This method is like _.sortBy except that it allows specifying the sort orders of the iteratees to sort by. If orders is unspecified, all values are sorted in ascending order. Otherwise, specify an order of "desc" for descending or "asc" for ascending sort order of corresponding values.

Arguments

collection (Array|Object): The collection to iterate over. [iteratees=[_.identity]] (Array[]|Function[]|Object[]|string[]): The iteratees to sort by. [orders] (string[]): The sort orders of iteratees.

Returns

(Array): Returns the new sorted array.

---

var _ = require('lodash');
var homes = [
    {"h_id":"3",
     "city":"Dallas",
     "state":"TX",
     "zip":"75201",
     "price":"162500"},
    {"h_id":"4",
     "city":"Bevery Hills",
     "state":"CA",
     "zip":"90210",
     "price":"319250"},
    {"h_id":"6",
     "city":"Dallas",
     "state":"TX",
     "zip":"75000",
     "price":"556699"},
    {"h_id":"5",
     "city":"New York",
     "state":"NY",
     "zip":"00010",
     "price":"962500"}
    ];
    
_.orderBy(homes, ['city', 'state', 'zip'], ['asc', 'desc', 'asc']);

Answer 12

I haven't seen this particular approach suggested, so here's a terse comparison method I like to use that works for both string and number types:

const objs = [ 
  { first_nom: 'Lazslo', last_nom: 'Jamf'     },
  { first_nom: 'Pig',    last_nom: 'Bodine'   },
  { first_nom: 'Pirate', last_nom: 'Prentice' }
];

const sortBy = fn => {
  const cmp = (a, b) => -(a < b) || +(a > b);
  return (a, b) => cmp(fn(a), fn(b));
};

const getLastName = o => o.last_nom;
const sortByLastName = sortBy(getLastName);

objs.sort(sortByLastName);
console.log(objs.map(getLastName));

Explanation of sortBy()

sortBy() accepts a fn that selects a value from an object to use in comparison, and returns a function that can be passed to Array.prototype.sort(). In this example, we're comparing o.last_nom. Whenever we receive two objects such as

a = { first_nom: 'Lazslo', last_nom: 'Jamf' }
b = { first_nom: 'Pig', last_nom: 'Bodine' }

we compare them with (a, b) => cmp(fn(a), fn(b)). Given that

fn = o => o.last_nom

we can expand the comparison function to (a, b) => cmp(a.last_nom, b.last_nom). Because of the way logical OR (||) works in JavaScript, cmp(a.last_nom, b.last_nom) is equivalent to

if (a.last_nom < b.last_nom) return -1;
if (a.last_nom > b.last_nom) return 1;
return 0;

Incidentally, this is called the three-way comparison "spaceship" (<=>) operator in other languages.

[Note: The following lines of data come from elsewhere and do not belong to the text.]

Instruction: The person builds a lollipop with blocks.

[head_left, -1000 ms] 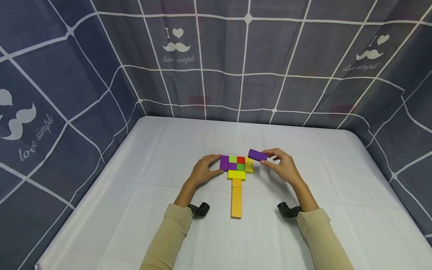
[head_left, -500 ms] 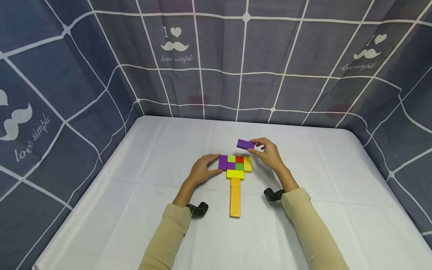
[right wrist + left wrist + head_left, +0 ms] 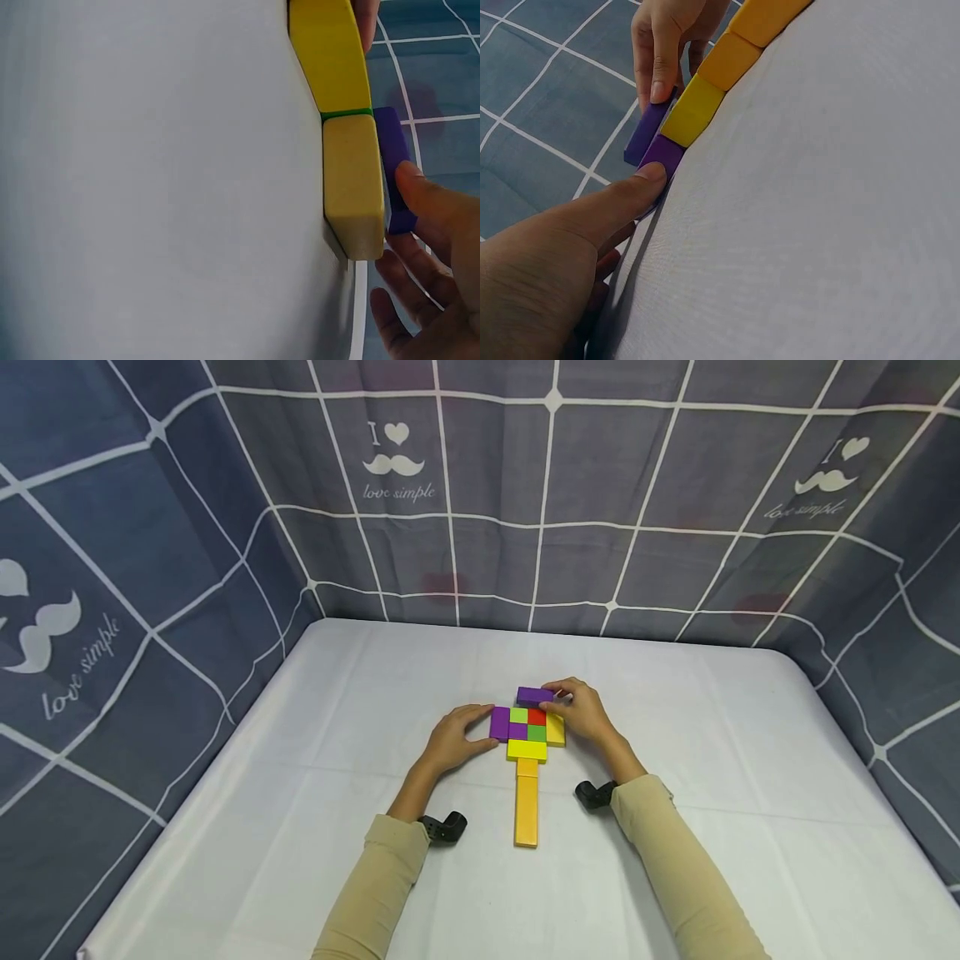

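Observation:
My right hand (image 3: 585,710) pinches a purple block (image 3: 531,697) at its right end, just behind a flat arrangement of coloured blocks. My left hand (image 3: 452,739) has thumb and fingers at the two ends of another purple block (image 3: 499,724), on the arrangement's left side. Between the sides sit small light green (image 3: 518,716), red (image 3: 537,717), purple (image 3: 517,732) and green (image 3: 536,732) blocks. A yellow block (image 3: 555,731) flanks them on the right; a brighter yellow block (image 3: 527,750) lies in front. In the right wrist view, the held purple block (image 3: 395,169) shows beyond the pale yellow one (image 3: 354,180).
A short orange block (image 3: 527,767) and a long orange block (image 3: 527,810) run from the arrangement toward me. White cloth (image 3: 420,668) covers the table. A dark checked curtain (image 3: 495,560) stands around the back and sides.
My right hand has carried the purple block leftward from the right side, over the back of the arrangement, then lowered it close behind the green and red blocks. The left hand has stayed put.

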### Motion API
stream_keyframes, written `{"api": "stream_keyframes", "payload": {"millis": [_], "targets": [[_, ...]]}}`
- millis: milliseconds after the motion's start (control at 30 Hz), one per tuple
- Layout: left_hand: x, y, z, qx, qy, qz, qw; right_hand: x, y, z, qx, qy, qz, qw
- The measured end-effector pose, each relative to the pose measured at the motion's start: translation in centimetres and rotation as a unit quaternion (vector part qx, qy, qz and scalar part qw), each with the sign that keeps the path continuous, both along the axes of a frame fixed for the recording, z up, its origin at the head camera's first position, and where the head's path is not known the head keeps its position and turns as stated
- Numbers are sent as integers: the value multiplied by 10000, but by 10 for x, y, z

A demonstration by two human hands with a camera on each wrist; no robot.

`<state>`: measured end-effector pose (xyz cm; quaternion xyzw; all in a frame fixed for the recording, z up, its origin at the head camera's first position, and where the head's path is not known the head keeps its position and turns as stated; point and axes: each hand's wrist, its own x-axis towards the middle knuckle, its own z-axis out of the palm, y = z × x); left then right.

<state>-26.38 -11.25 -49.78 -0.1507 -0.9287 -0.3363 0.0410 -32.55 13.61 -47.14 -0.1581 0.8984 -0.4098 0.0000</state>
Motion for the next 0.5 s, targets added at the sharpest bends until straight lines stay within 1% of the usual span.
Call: {"api": "stream_keyframes", "payload": {"millis": [200,500], "targets": [[0,0,1,-13,67,-31,10000,0,1,-1,162,-50,109,9998],[-1,-1,0,-37,27,-9,10000,-1,0,-2,243,-23,177,9995]]}}
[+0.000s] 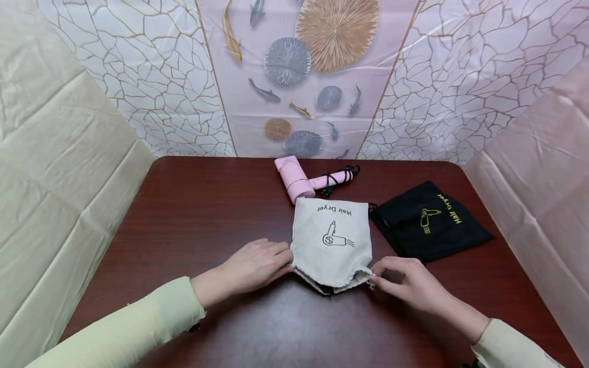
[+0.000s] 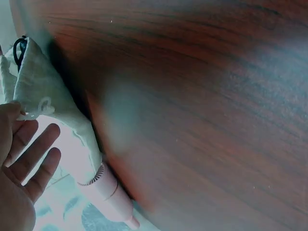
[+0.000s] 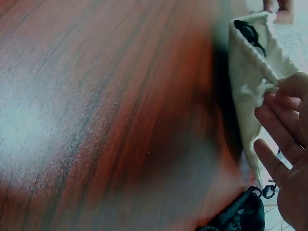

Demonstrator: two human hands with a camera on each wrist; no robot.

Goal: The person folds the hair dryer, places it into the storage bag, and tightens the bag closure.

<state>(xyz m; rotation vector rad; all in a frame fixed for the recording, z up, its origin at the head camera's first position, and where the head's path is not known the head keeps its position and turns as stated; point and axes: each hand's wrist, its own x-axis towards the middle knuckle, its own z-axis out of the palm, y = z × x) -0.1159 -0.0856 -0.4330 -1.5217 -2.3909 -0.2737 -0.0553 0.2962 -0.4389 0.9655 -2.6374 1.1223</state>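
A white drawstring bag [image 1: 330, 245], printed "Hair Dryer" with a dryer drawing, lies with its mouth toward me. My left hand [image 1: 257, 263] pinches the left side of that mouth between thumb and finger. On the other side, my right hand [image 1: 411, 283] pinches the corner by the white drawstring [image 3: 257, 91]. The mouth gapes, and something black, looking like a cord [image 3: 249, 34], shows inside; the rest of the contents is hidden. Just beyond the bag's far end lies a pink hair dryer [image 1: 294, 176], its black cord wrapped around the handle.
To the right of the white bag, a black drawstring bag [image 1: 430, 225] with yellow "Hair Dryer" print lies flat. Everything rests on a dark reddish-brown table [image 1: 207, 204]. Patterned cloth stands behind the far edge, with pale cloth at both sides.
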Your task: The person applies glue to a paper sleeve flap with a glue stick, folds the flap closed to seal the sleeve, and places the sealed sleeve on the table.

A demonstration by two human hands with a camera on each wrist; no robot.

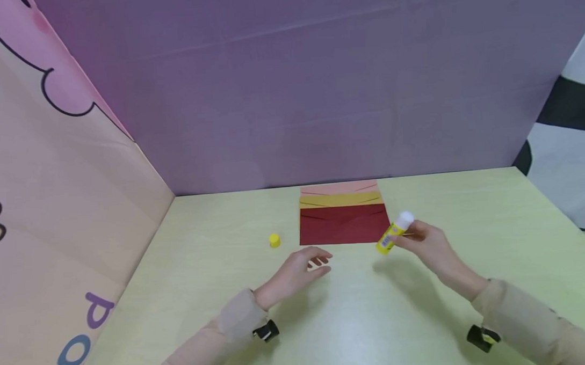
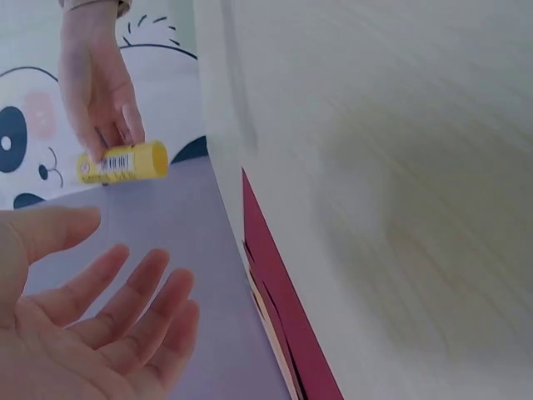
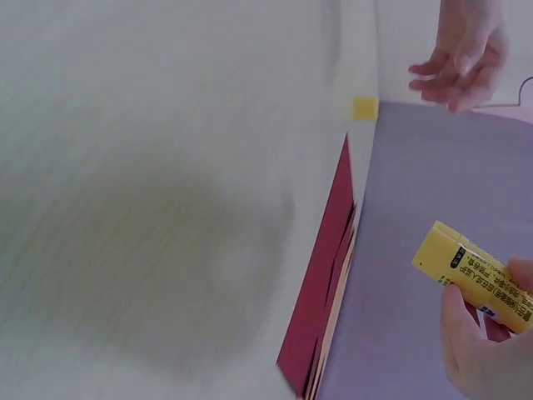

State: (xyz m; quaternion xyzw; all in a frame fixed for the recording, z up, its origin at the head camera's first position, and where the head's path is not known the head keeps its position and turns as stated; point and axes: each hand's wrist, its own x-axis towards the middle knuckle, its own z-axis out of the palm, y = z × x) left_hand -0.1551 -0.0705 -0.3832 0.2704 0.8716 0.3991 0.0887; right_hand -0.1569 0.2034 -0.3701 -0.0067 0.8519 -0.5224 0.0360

Finally, here's the ES5-compatible syntax without using arrow functions:

var objs = [ 
  { first_nom: 'Lazslo', last_nom: 'Jamf'     },
  { first_nom: 'Pig',    last_nom: 'Bodine'   },
  { first_nom: 'Pirate', last_nom: 'Prentice' }
];

function sortBy(fn) {
  function cmp(a, b) { return -(a < b) || +(a > b); }
  return function (a, b) { return cmp(fn(a), fn(b)); };
}

function getLastName(o) { return o.last_nom; }
var sortByLastName = sortBy(getLastName);

objs.sort(sortByLastName);
console.log(objs.map(getLastName));

Answer 13

Instead of using a custom comparison function, you could also create an object type with custom toString() method (which is invoked by the default comparison function):

function Person(firstName, lastName) {
    this.firtName = firstName;
    this.lastName = lastName;
}

Person.prototype.toString = function() {
    return this.lastName + ', ' + this.firstName;
}

var persons = [ new Person('Lazslo', 'Jamf'), ...]
persons.sort();

Answer 14

There are many good answers here, but I would like to point out that they can be extended very simply to achieve a lot more complex sorting. The only thing you have to do is to use the OR operator to chain comparison functions like this:

objs.sort((a,b)=> fn1(a,b) || fn2(a,b) || fn3(a,b) )

Where fn1, fn2, ... are the sort functions which return [-1,0,1]. This results in "sorting by fn1" and "sorting by fn2" which is pretty much equal to ORDER BY in SQL.

This solution is based on the behaviour of || operator which evaluates to the first evaluated expression which can be converted to true.

The simplest form has only one inlined function like this:

// ORDER BY last_nom
objs.sort((a,b)=> a.last_nom.localeCompare(b.last_nom) )

Having two steps with last_nom,first_nom sort order would look like this:

// ORDER_BY last_nom, first_nom
objs.sort((a,b)=> a.last_nom.localeCompare(b.last_nom) ||
                  a.first_nom.localeCompare(b.first_nom)  )

A generic comparison function could be something like this:

// ORDER BY <n>
let cmp = (a,b,n)=>a[n].localeCompare(b[n])

This function could be extended to support numeric fields, case-sensitivity, arbitrary data types, etc.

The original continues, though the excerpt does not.